11

I'm facing a memory error in my code. My parser could be summarized like that:

# coding=utf-8
#! /usr/bin/env python
import sys
import json
from collections import defaultdict


class MyParserIter(object):

    def _parse_line(self, line):
        for couple in line.split(","):
            key, value = couple.split(':')[0], couple.split(':')[1]
            self.__hash[key].append(value)

    def __init__(self, line):
        # not the real parsing just a example to parse each
        # line to a dict-like obj
        self.__hash = defaultdict(list)
        self._parse_line(line)

    def __iter__(self):
        return iter(self.__hash.values())

    def to_dict(self):
        return self.__hash

    def __getitem__(self, item):
        return self.__hash[item]

    def free(self, item):
        self.__hash[item] = None

    def free_all(self):
        for k in self.__hash:
            self.free(k)

    def to_json(self):
        return json.dumps(self.to_dict())

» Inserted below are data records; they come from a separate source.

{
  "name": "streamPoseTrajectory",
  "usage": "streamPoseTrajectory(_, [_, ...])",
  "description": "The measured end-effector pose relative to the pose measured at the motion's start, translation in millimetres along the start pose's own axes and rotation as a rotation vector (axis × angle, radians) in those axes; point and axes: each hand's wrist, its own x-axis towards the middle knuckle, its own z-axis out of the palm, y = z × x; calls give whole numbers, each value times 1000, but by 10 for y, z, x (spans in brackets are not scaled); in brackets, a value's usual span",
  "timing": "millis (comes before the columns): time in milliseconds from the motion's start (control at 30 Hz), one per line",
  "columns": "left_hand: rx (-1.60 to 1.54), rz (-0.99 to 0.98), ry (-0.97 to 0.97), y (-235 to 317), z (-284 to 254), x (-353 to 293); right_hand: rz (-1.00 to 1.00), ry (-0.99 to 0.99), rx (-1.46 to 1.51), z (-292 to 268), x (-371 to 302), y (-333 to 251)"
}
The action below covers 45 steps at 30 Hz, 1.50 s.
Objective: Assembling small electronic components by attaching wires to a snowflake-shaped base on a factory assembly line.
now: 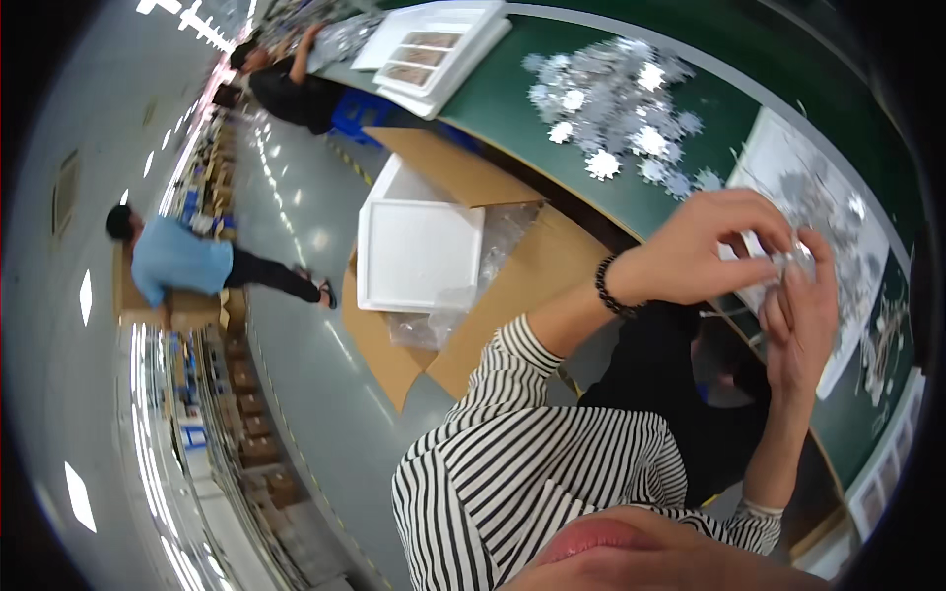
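My left hand (714, 246), with a dark beaded bracelet on the wrist, is closed in a pinch above the workbench. Close against its fingertips, my right hand (803, 315) is closed too, thumb and fingers pressed together. Between the two sets of fingertips shows a small silvery piece (800, 258); the fingers cover most of it, so its shape cannot be told. Under and beyond my hands lies a white sheet or tray (764, 163) with silvery pieces scattered on it. Farther left on the bench is a heap of shiny silver snowflake-shaped pieces (616, 108).
The green workbench (512, 128) curves along the right. Beside it stands an open cardboard box (522, 286) holding a white foam tray (422, 254) and clear plastic. More white trays (434, 54) lie at the bench's far end. One person (286, 84) sits there; another (182, 256) stands across the aisle.
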Motion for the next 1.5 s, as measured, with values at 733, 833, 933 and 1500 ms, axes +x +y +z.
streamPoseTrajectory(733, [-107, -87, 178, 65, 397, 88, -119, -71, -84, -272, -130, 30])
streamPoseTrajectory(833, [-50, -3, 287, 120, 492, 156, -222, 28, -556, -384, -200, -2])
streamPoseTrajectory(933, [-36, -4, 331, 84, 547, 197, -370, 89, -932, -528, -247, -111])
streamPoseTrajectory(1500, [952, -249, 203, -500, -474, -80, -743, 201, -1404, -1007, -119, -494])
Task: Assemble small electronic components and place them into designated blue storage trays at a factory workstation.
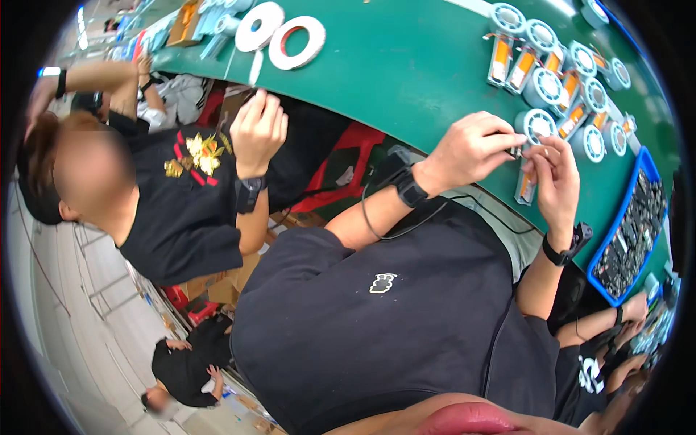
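My left hand [475,148] is closed in a pinch, with a small dark piece [513,151] just showing at its fingertips. Close beside it, my right hand [557,177] has its thumb and fingers brought together; what lies between them is hidden. Both hands meet over a light blue handheld fan [538,125] at the table's near edge. Its round head shows above my fingertips, and its handle with an orange block [526,185] inside points toward me below them. My right fingers cover part of the handle.
Several similar fans [544,87] stand crowded at the far right of the green table [391,65]. A blue tray [596,270] of black parts lies right of my hand. Two white tape rolls [297,43] lie far left. A co-worker's hand [259,134] works at the left edge; others sit at the right.
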Demonstrator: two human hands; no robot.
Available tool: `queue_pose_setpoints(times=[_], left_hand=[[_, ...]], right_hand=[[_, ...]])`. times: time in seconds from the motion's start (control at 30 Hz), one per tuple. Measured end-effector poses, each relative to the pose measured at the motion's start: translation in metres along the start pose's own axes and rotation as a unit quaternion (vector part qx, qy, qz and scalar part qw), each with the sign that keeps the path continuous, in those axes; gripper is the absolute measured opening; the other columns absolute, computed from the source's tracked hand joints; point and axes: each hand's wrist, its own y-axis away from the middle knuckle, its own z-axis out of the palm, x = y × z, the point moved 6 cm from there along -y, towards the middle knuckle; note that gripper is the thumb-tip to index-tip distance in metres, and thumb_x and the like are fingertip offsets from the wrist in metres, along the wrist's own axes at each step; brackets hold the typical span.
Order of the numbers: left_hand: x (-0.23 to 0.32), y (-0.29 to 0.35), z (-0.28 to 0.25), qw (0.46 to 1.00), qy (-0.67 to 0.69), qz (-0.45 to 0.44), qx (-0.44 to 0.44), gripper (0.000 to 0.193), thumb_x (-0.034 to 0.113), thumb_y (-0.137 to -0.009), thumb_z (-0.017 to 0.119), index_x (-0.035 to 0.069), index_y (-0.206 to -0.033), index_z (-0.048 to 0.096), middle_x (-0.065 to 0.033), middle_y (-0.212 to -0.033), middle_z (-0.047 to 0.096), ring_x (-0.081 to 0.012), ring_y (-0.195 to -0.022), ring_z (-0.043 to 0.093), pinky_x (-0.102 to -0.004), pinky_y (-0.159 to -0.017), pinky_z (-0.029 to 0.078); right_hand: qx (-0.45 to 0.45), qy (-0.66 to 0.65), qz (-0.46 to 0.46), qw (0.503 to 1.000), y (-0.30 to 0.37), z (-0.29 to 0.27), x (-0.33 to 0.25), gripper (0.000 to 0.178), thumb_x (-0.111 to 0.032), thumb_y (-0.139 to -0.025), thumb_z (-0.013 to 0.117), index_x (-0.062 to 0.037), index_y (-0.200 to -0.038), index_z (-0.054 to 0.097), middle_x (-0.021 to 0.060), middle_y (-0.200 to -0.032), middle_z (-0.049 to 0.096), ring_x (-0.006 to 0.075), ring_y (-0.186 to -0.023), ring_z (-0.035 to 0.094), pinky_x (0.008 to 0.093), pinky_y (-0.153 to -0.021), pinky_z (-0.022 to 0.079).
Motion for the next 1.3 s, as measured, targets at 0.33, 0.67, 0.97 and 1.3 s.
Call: queue_pose_setpoints(times=[0.33, 0.67, 0.97, 1.3], left_hand=[[-0.008, -0.003, 0.000, 0.998, -0.032, -0.033, -0.051, 0.045, 0.002, -0.075, 0.082, 0.008, -0.118, 0.073, -0.0096, -0.106, 0.069, -0.0262, -0.093, 0.067, -0.0357, -0.079, 0.057], [-0.007, -0.003, 0.008, 0.997, 0.021, -0.063, -0.042, 0.044, 0.000, -0.076, 0.081, 0.006, -0.118, 0.073, -0.0104, -0.108, 0.069, -0.0270, -0.095, 0.069, -0.0347, -0.082, 0.057], [-0.009, -0.003, 0.003, 0.998, 0.010, -0.042, -0.034, 0.041, 0.001, -0.075, 0.082, 0.006, -0.115, 0.074, -0.0113, -0.107, 0.070, -0.0277, -0.095, 0.069, -0.0361, -0.082, 0.057], [-0.007, -0.013, 0.008, 0.999, 0.033, 0.003, -0.003, 0.031, 0.006, -0.072, 0.082, 0.009, -0.102, 0.077, -0.0049, -0.099, 0.071, -0.0262, -0.089, 0.067, -0.0367, -0.076, 0.056]], right_hand=[[-0.004, 0.257, -0.226, 0.940, -0.005, 0.013, -0.031, 0.013, 0.004, -0.092, 0.063, 0.0014, -0.103, 0.067, 0.0142, -0.090, 0.071, 0.0258, -0.077, 0.071, 0.0325, -0.067, 0.054], [-0.004, 0.250, -0.240, 0.938, -0.005, 0.010, -0.029, 0.012, 0.004, -0.090, 0.065, 0.0013, -0.101, 0.068, 0.0155, -0.090, 0.070, 0.0318, -0.076, 0.070, 0.0353, -0.067, 0.054], [-0.005, 0.266, -0.276, 0.923, 0.001, 0.014, -0.031, 0.016, 0.004, -0.088, 0.066, -0.0001, -0.104, 0.070, 0.0155, -0.089, 0.071, 0.0317, -0.074, 0.069, 0.0360, -0.065, 0.053], [-0.001, 0.223, -0.184, 0.957, 0.000, 0.006, -0.011, 0.016, 0.002, -0.095, 0.065, 0.0019, -0.110, 0.071, 0.0096, -0.078, 0.069, 0.0132, -0.061, 0.060, 0.0268, -0.057, 0.045]])
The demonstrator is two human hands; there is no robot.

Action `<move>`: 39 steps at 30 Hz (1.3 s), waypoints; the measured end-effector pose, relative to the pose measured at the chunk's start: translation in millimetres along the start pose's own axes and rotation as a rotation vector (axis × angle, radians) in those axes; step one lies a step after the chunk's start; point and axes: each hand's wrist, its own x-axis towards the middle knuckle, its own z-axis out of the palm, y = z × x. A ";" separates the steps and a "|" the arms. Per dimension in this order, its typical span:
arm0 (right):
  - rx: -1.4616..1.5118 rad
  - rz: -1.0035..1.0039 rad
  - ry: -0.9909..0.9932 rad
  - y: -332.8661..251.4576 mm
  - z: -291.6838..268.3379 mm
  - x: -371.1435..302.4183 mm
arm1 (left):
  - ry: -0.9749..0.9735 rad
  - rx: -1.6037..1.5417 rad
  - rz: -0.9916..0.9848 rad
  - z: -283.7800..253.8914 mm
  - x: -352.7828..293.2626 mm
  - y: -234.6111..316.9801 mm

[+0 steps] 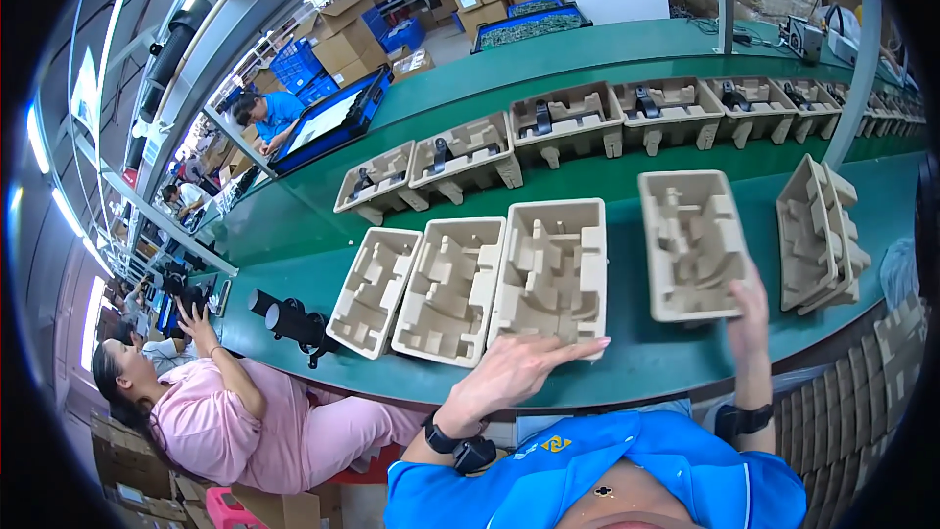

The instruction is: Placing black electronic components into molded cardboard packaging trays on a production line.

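My right hand [750,313] grips the near right corner of a beige moulded pulp tray [685,306], which is slightly blurred and held with its hollows facing up. My left hand [514,370] rests at the near edge of another pulp tray [557,208], its index finger stretched along the rim and nothing seen in its grasp. To the left, two more pulp trays lie side by side, a middle tray [460,227] and a leftmost tray [390,238]. On the right stands a small stack of nested trays [813,245], tipped on their sides.
Along the green bench [294,255], a farther row of trays [568,142] holds black parts. Black cylindrical devices [289,321] stand at the left, near a seated person in pink [245,421]. A metal post [857,78] rises at the right, and piled brown trays [842,421] sit below the bench.
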 end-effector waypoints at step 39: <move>-0.843 -0.409 0.662 -168.7 -123.4 42.2 | 0.564 -1.061 -0.135 47.7 282.8 116.2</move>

def parse_file(file_path):
    list_result = []
    with open(file_path) as fin:
        for line in fin:
            parsed_line_obj = MyParserIter(line)
            list_result.append(parsed_line_obj)
    return list_result


def write_to_file(list_obj):
    with open("out.out", "w") as fout:
        for obj in list_obj:
            json_out = obj.to_json()
            fout.write(json_out + "\n")
            obj.free_all()
            obj = None

if __name__ == '__main__':
        result_list = parse_file('test.in')
        print(sys.getsizeof(result_list))
        write_to_file(result_list)
        print(sys.getsizeof(result_list))
        # the same result for memory usage result_list
        print(sys.getsizeof([None] * len(result_list)))
        # the result is not the same :(

The aim is to parse (large) file, each line transformed to a json object that will be written back to a file.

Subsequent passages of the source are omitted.